Print the data below exactly, but only the lines from the one containing "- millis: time" down to the one containing "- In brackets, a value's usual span", inclusive.

== == ==

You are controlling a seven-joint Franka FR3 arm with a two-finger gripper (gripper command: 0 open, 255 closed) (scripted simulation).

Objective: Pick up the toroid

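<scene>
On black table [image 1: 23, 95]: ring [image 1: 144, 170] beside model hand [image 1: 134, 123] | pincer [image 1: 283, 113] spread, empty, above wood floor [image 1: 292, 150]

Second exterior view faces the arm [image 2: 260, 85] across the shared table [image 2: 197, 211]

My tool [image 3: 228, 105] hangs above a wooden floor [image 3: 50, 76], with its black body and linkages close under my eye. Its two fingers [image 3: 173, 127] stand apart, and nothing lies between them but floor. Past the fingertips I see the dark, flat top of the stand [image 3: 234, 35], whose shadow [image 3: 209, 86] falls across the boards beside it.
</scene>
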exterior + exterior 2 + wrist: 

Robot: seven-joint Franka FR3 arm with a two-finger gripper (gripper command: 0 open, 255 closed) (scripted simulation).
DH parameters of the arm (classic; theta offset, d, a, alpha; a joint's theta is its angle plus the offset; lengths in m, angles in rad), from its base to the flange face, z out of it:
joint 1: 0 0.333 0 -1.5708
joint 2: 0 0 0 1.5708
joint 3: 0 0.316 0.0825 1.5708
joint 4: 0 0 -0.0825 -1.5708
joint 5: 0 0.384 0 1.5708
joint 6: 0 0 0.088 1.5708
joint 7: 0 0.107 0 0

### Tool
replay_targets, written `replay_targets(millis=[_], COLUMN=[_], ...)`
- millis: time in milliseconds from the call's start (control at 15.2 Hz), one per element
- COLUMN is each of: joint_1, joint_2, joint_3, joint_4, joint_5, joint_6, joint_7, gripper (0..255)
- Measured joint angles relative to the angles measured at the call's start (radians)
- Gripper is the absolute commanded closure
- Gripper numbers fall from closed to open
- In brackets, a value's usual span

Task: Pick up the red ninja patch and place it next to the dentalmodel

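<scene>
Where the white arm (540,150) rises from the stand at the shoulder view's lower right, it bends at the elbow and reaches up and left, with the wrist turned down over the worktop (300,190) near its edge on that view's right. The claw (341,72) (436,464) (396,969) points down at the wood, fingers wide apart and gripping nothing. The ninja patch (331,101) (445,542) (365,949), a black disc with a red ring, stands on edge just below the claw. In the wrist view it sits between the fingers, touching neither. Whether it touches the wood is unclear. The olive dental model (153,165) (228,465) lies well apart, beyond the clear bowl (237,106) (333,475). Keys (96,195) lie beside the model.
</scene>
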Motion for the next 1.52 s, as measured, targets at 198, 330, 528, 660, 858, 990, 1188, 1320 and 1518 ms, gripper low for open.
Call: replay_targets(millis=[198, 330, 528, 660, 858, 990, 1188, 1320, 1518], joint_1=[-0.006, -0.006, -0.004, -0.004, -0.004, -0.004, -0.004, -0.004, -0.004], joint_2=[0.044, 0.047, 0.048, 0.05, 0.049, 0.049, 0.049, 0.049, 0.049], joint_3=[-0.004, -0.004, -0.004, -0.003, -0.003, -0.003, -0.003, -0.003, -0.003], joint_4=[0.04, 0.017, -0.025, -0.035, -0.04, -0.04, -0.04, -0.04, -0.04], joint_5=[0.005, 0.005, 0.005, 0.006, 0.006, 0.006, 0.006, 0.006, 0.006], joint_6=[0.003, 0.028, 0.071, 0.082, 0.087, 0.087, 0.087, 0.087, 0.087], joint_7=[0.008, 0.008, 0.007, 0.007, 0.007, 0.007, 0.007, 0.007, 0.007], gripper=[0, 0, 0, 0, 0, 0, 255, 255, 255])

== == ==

_Problem solution_.
- millis: time in milliseconds from the call's start (control at 15.2 Hz), one per element
- COLUMN is each of: joint_1, joint_2, joint_3, joint_4, joint_5, joint_6, joint_7, gripper (0..255)
- Measured joint angles relative to the angles measured at the call's start (radians)
- Gripper is the absolute commanded closure
- Gripper numbers fall from closed to open
- In brackets, a value's usual span

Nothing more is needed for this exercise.